Unlike conventional single constituent substances, complex natural materials often exhibit variability arising from source material, extraction methods, manufacturing processes and compositional distribution. This creates significant technical and regulatory complexity when establishing substance identity and demonstrating substance sameness under REACH.

A robust identification strategy is essential to support:

  • regulatory classification,
  • data interpretation,
  • joint submission alignment,
  • dossier preparation,
  • and long-term compliance obligations.

Core Challenge

The identification of complex bio-based substances presents several interconnected challenges, including:

  • variability in composition arising from natural source material and process conditions
  • limitations in fully identifying or quantifying all constituents
  • defining compositional boundaries suitable for substance sameness assessment
  • alignment with existing Substance Identity Profiles (SIPs)
  • ensuring consistency between manufacturing process, analytical data and dossier information

For UVCB substances, substance identity cannot rely solely on compositional analysis. The manufacturing process itself becomes a critical component of identification under REACH.

This creates a requirement for alignment across:

  • process information,
  • analytical characterisation,
  • constituent profiling,
  • and regulatory interpretation.

Substance Identification Approach

Manufacturing Process as a Critical Identifier

For UVCB substances, ECHA requires detailed consideration of the manufacturing process as part of substance identification.

This includes:

  • starting materials and their ratios
  • description of processing or reaction steps
  • operating conditions such as temperature and pressure
  • purification, extraction or refinement stages

For many complex substances, the process itself becomes a primary identifier and forms a critical component of the regulatory definition of the substance.


Composition Reporting

REACH requires reporting of:

  • constituents present at concentrations of 10% or greater
  • constituents relevant for classification
  • other constituents, where appropriate, including grouped reporting approaches

Where complete constituent identification is not technically feasible, justification is required to support limitations in characterisation.

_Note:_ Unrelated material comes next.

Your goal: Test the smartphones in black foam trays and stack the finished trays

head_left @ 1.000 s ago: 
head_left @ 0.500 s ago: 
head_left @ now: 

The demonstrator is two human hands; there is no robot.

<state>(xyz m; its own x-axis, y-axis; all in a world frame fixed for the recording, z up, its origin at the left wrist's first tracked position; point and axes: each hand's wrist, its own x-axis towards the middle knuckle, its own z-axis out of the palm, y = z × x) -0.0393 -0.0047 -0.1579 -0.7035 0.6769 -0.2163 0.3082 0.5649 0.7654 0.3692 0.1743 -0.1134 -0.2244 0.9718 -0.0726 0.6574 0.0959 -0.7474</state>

For complex natural materials, achieving appropriate balance between compositional understanding and practical analytical limitations is often a significant challenge.


Boundary Composition and Substance Sameness

To support joint registration and substance sameness assessment, a boundary composition approach is typically required.

This involves defining acceptable compositional ranges within which substances may be considered sufficiently similar for joint submission purposes.

Boundary composition assessment becomes particularly important for:

  • variable natural feedstocks,
  • process-derived variability,
  • and alignment with existing joint registration frameworks.

Analytical Characterisation

Analytical techniques are required to support both constituent identification and concentration profiling.

Analytical data must demonstrate:

  • compositional consistency,
  • concentration ranges,
  • and alignment with the proposed substance identity definition.

Depending on the nature of the material, multiple analytical approaches may be required to establish an appropriate level of characterisation.


Outcome

Through structured substance identification strategies, it was possible to:

  • establish substance identity in line with REACH requirements
  • support alignment with joint registration frameworks
  • define boundary compositions for substance sameness assessment
  • develop analytical datasets supporting compositional interpretation
  • align manufacturing process information with regulatory substance definitions
  • support downstream dossier development and registration activities

Key Consideration

For complex bio-based substances, substance identification extends beyond analytical composition alone. Manufacturing process, compositional variability and analytical interpretation must be considered together to establish robust and defensible regulatory substance definitions under REACH.